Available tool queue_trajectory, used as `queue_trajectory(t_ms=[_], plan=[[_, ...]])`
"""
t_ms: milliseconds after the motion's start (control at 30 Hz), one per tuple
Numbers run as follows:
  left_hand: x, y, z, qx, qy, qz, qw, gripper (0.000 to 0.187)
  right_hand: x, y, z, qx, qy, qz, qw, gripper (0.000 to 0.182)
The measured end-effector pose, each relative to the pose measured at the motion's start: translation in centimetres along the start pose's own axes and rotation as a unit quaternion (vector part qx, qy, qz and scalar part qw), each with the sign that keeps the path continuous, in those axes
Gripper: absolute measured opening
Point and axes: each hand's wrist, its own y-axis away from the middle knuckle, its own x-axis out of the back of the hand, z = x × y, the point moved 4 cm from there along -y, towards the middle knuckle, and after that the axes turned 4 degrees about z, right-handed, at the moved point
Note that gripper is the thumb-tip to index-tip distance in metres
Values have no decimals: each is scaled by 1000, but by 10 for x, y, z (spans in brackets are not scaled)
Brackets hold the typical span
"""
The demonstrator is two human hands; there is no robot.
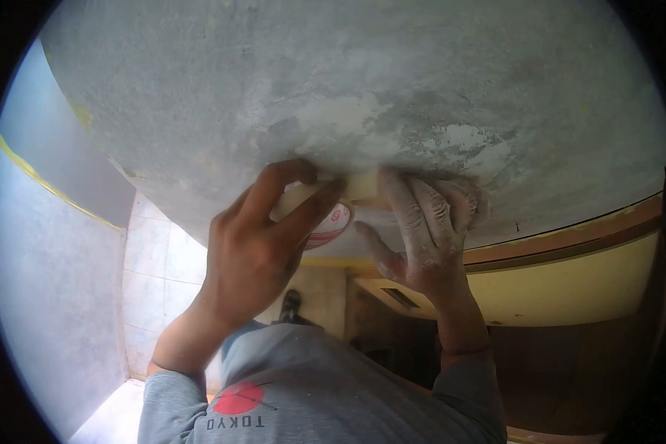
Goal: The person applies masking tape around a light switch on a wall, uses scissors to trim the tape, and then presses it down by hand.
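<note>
A roll of pale tape (297, 198) with a red-and-white printed core is held by my left hand (255, 233), its fingers wrapped round it against the grey wall surface (200, 89). A short strip of the tape (362, 187) runs from the roll to my right hand (422, 222). My right hand is coated in whitish dust, its fingers pressed on the strip and the wall, the thumb held apart. White patches (462, 140) mark the wall just above my right hand.
A brown wooden trim (555, 237) and a yellowish panel (570, 288) lie to the right. At the left stands a pale wall (59, 296) with a yellow strip (52, 192). White tiles (159, 274) and a dark shoe (291, 302) show below.
</note>
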Motion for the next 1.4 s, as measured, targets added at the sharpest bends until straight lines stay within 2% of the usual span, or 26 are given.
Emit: queue_trajectory(t_ms=[33, 267, 333, 567, 767, 967, 1033, 1400], plan=[[-1, 1, -1, -9, -1, 5, 1000, 34, 2, -3, 1, 13, -13, 1, 1000, 64], [-3, -3, 3, -1, -2, 0, 1000, 48, 7, -6, 1, 58, -1, -12, 998, 63], [-5, -5, 6, -7, -5, 0, 1000, 49, 4, 2, 3, 19, -12, -56, 998, 61], [-4, -7, 11, 8, -15, -50, 999, 54, 9, -3, 5, 16, -38, -54, 998, 62], [4, -9, 12, 35, 5, -73, 997, 63, 11, -8, 7, 37, -54, -89, 994, 62], [3, -6, 7, 58, 48, -78, 994, 64, 18, -16, 6, 36, -83, -69, 993, 64], [1, -5, 7, 63, 51, -76, 994, 63, 22, -18, 6, 42, -46, -94, 994, 61], [-3, 5, 9, 102, 57, -80, 990, 68, 13, -16, 7, 48, -44, -121, 991, 57]])
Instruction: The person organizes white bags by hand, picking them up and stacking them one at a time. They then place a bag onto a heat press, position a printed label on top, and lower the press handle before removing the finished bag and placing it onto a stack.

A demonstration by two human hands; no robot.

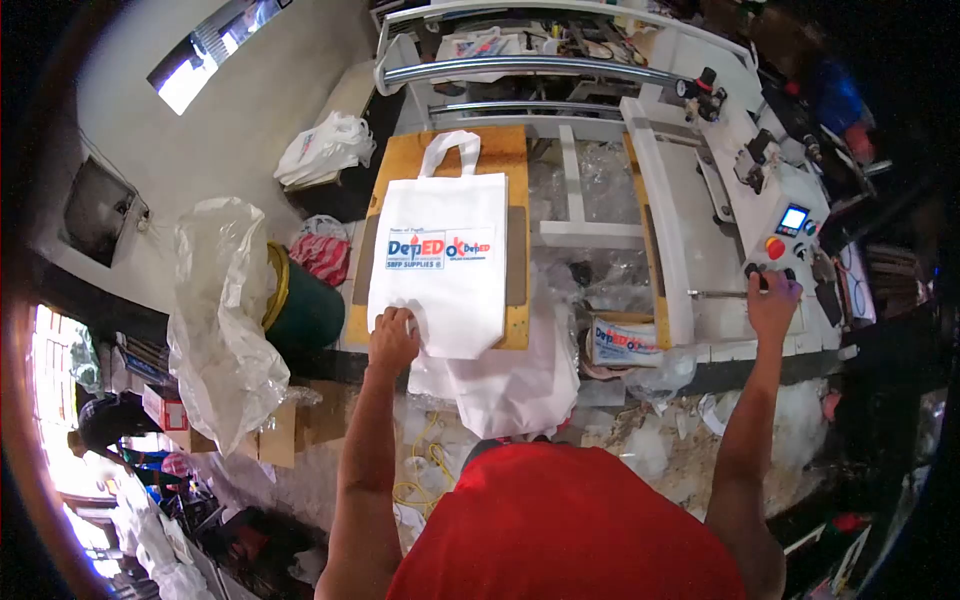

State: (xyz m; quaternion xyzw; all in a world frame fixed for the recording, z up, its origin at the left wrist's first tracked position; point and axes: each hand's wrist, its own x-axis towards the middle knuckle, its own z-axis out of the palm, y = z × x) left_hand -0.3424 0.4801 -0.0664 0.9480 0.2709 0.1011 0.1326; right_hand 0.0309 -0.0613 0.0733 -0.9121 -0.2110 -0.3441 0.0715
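Note:
A white tote bag (440, 290) with a printed logo lies on the wooden board (505, 150), its handles pointing away from me. My left hand (393, 335) rests on the bag's lower left corner, fingers bent against the fabric; whether they pinch it is hard to tell. On the right, my right hand (773, 292) is at a dark knob on the white machine (790, 195), its fingers closed round it. A small screen (794, 217) and a red button (775, 248) sit just beyond that hand.
Another printed bag (625, 342) lies low between the boards. White bags (500, 390) hang below the front edge. At the left stand a green bin (310, 305) and clear plastic (215, 320). A metal bar (520, 65) crosses behind.

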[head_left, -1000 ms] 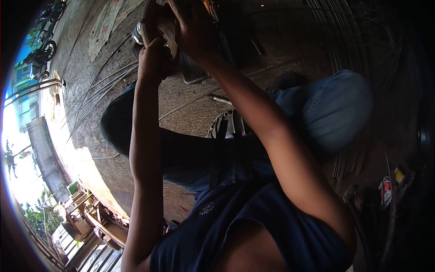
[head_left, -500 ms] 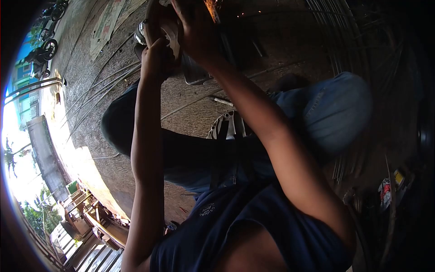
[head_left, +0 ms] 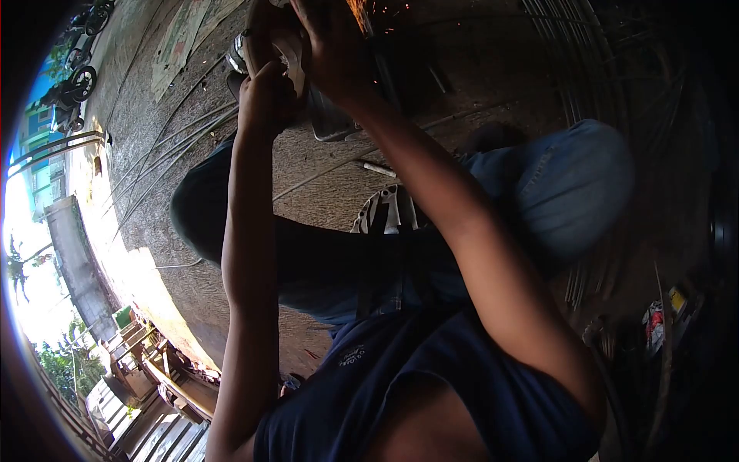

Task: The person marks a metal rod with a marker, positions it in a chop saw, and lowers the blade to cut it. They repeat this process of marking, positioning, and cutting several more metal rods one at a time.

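One machine (head_left: 260, 35) throws sparks (head_left: 357, 9), seemingly mid-cut: left hand (head_left: 268, 96) fingers clench it, right hand (head_left: 336, 65) fingers unclear; steady pressure seems needed.

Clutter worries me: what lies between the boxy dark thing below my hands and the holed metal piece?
In the head view, a thin rod and a short pale stick.

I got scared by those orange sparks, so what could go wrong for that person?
The orange sparks are close to the bare right hand, so they might sting or burn it. The left hand grips the tool with no glove; if it slipped, it could get hurt. Thin rods lie on the floor near the left knee, and might trip the person on standing up.
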Motion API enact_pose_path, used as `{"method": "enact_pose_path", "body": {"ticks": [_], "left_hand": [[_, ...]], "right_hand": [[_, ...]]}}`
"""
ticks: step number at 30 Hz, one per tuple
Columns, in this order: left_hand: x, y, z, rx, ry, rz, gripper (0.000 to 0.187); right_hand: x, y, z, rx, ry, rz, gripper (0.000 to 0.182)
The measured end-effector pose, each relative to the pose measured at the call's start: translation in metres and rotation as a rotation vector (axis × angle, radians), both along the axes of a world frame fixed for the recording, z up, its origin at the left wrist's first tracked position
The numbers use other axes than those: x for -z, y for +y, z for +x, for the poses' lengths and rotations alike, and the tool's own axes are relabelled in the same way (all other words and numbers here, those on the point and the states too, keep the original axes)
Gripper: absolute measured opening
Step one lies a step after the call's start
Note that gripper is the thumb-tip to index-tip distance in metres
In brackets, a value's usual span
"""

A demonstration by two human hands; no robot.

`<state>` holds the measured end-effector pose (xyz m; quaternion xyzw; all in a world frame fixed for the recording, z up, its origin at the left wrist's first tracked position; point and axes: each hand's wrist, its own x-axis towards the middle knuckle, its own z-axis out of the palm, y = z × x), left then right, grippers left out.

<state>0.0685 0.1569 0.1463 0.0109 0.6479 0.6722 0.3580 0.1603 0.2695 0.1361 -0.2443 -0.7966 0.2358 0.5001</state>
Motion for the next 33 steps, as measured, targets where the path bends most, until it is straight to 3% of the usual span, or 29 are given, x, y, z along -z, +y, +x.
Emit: {"method": "enact_pose_path", "body": {"ticks": [15,18,20,24,26,33], "left_hand": [[0.001,-0.002,0.000,0.012,0.018,0.006,0.011],[0.000,-0.005,0.000,0.283,0.455,-0.044,0.011],[-0.005,-0.001,0.005,0.032,0.063,-0.026,0.011],[-0.002,-0.003,-0.001,0.113,0.031,-0.058,0.020],[-0.003,-0.001,0.003,0.042,0.057,-0.025,0.010],[-0.001,0.001,0.003,0.007,0.042,-0.012,0.009]], "right_hand": [[0.001,0.001,0.000,-0.016,0.038,0.024,0.062],[0.001,0.001,-0.001,-0.019,0.051,0.028,0.062],[0.001,0.001,-0.001,-0.019,0.054,0.029,0.062],[0.001,0.001,-0.002,-0.019,0.069,0.038,0.062],[0.001,0.001,-0.002,-0.018,0.074,0.041,0.062],[0.001,-0.001,0.000,-0.030,0.003,-0.009,0.061]]}}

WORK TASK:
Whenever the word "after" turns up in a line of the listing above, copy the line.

TASK OUTPUT:
t_ms: milliseconds after the motion's start (control at 30 Hz), one per tuple
Point and axes: each hand's wrist, its own y-axis away from the middle knuckle, its own x-axis out of the back of the hand, z = x × y, the point moved 4 cm from there along -y, towards the middle knuckle, and after that the axes turned 4 degrees about z, right-handed, at the moved point
Step one lies a step after the call's start

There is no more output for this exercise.